Some digital technologies provide limited echo cancellation, but in most cases the carrier may still need to remove the laterals to provide reliable service. Other test equipment such as an open meter may be able to identify that there is extra cable between the CO and the subscriber, but only a TDR can locate each tap and determine the length of the laterals.

This is extremely useful because the carrier now knows where to go to remove the lateral and how long the section is that was just removed.

On a TDR waveform, the tap is shown as a downward spike with a straight sloping line that represents the lateral. The upward bump at the end of the straight line indicates the open end of the lateral. Each bridged tap and lateral will be displayed on the TDR waveform, so the more there are, the more difficult it may become to interpret the waveform (Figure 3).

The easiest way to eliminate this confusion is to locate the first tap and remove the lateral. Once this has been done, the carrier can shoot the line again and remove the next one. The carrier should repeat this process until all the taps and laterals within the limit have been removed.

To ensure a digital line conforms to its deployment requirements for bridged taps, the following three steps will improve a service provider's success rate:

* Step 1: Check closest bridged taps first and remove any bridged taps within the closest limit of each end.

* Step 2: Check longest bridged taps, then check to make sure the remaining long bridged taps do not exceed the maximum lateral length limit.

* Step 3: Check total bridged taps, and finally, verify that the total number of bridged taps on the line does not exceed the maximum limit. The easiest way to do this is to compare the TDR waveform with the open meter results.

Other potential pitfalls Before deploying digital services, carriers should also test for potential problems such as loop loss and crosstalk. The maximum loop loss varies depending on the type of service being deployed. Because the transmission frequencies vary between the different digital services, the frequency used to measure the loss will also differ. Measuring the loss of the digital line at the correct frequency will provide a general indication of whether the line has the potential to support digital services. It's a good qualitative test to confirm that all previous steps have eliminated any problem areas that the line might have.

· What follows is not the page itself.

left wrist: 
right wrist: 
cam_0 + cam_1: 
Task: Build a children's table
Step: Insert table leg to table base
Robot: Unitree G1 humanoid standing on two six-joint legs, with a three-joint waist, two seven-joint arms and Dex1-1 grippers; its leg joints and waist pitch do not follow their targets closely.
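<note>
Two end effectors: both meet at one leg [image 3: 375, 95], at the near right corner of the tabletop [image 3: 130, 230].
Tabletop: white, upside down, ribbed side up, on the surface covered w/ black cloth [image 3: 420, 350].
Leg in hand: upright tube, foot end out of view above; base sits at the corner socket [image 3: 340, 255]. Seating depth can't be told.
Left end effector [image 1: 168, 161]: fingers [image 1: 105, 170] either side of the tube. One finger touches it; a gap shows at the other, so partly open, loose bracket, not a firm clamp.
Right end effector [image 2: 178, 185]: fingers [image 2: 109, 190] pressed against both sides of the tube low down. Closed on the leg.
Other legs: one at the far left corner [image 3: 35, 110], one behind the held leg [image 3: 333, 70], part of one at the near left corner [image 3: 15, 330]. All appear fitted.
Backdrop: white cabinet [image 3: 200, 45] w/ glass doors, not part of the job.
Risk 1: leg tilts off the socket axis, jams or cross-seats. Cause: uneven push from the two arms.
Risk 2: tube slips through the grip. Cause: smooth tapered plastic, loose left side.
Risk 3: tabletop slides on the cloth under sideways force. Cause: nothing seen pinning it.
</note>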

In addition, most digital services are intolerant of too much crosstalk between the pair being used and other pairs in the binder group. A common source of crosstalk that is easily corrected is the split pair. Splits are wiring mistakes caused by splicing one wire of a pair to another wire in an adjacent pair. Resplits or corrected splits occur when someone recognizes which pairs are split and decides to match them back up farther down the line (Figure 4).

These splits and resplits can cause an apparently good POTS line to reject digital services. Traditional POTS test equipment makes finding a split or resplit difficult at best. Toning or complicated capacitance measurements are seldom practical or successful. If a service provider's TDR is equipped with a crosstalk mode, finding the splits and resplits will be even easier. By connecting the TDR's test and reference leads to the split pairs, the TDR will display only where the pairs are split and resplit. The rest of the cable is displayed as a flat line. This mode makes locating the split and resplit fast and simple.

Large-scale deployment of digital services will require faster, easier and more cost-effective methods to determine if the existing POTS line can handle it. By using the field test equipment available today, service providers can quickly pre-qualify the physical plant to determine where potential digital problems might be. Following a checklist and stepping through the test sequence will minimize deployment time.